A great limpid opal, in whose bosom were reflected the white rocks and tall forests of the hill-summit, every pebble, every leaf, hanging from the shore-line, as perfect in the reflection as in the reality. Oh, this was surely a morning to lose all sight of the border-land between the Land of Everyday and the Land of Faery! This was the Reservoir, made by the hand of God to store water, cool, clear, and wonderful, for man’s use. Betsy’s delight grew in thrills as she settled herself under an overhanging rock, to take in the marvel of it.

“Now, Van, you can turn yourself upside down and inside out. There’s a squirrel! You may chase him, if you want to, and there’s a butterfly, and you may chase him, too. Only don’t go off and leave me.”

What a morning that was! Every minute full of new delights, and all too short. Hunger pressed them at an early hour to take their nooning, and they refreshed themselves with the contents of the basket, and drank tin cups of nectar from the opalescent pool.

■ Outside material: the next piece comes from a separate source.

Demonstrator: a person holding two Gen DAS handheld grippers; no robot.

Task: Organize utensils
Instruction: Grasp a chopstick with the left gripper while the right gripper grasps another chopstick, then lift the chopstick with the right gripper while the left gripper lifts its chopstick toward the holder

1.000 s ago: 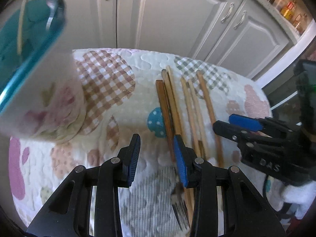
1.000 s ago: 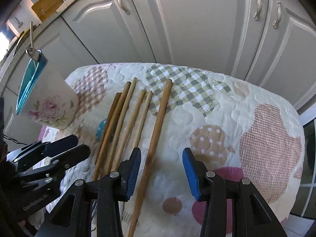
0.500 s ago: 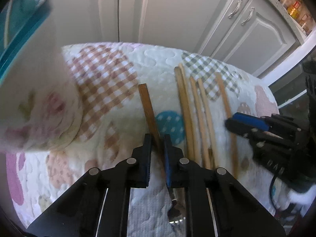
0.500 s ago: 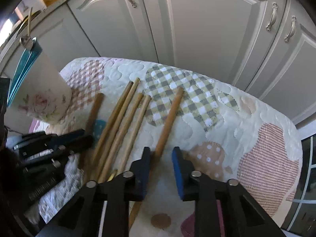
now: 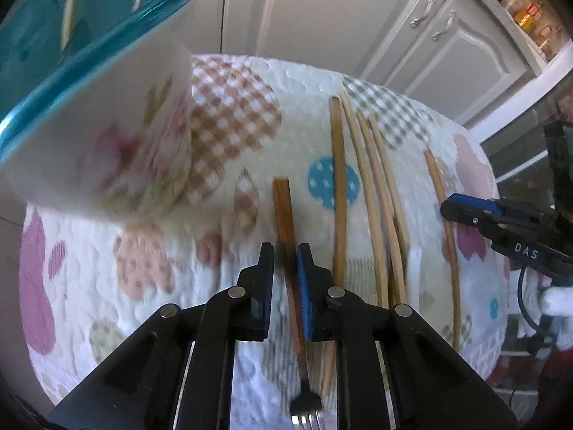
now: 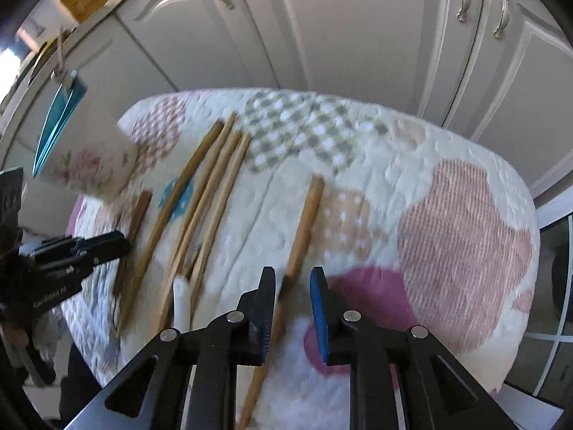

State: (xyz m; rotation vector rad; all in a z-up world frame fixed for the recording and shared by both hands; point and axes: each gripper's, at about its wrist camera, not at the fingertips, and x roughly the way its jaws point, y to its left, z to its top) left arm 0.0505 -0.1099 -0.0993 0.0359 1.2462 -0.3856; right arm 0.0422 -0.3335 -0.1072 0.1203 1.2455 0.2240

Van sat up and begged and did every trick he knew in payment for the largess with which Betsy rewarded him. He even risked his life doing “Dead Dog,” for he did it in the face of a piece of doughnut, and with such absolute abandon that he started rolling down the bank, and was only saved from being really a dead dog, or rather, a wet one, by Betsy, who clutched him just as he was going over the edge.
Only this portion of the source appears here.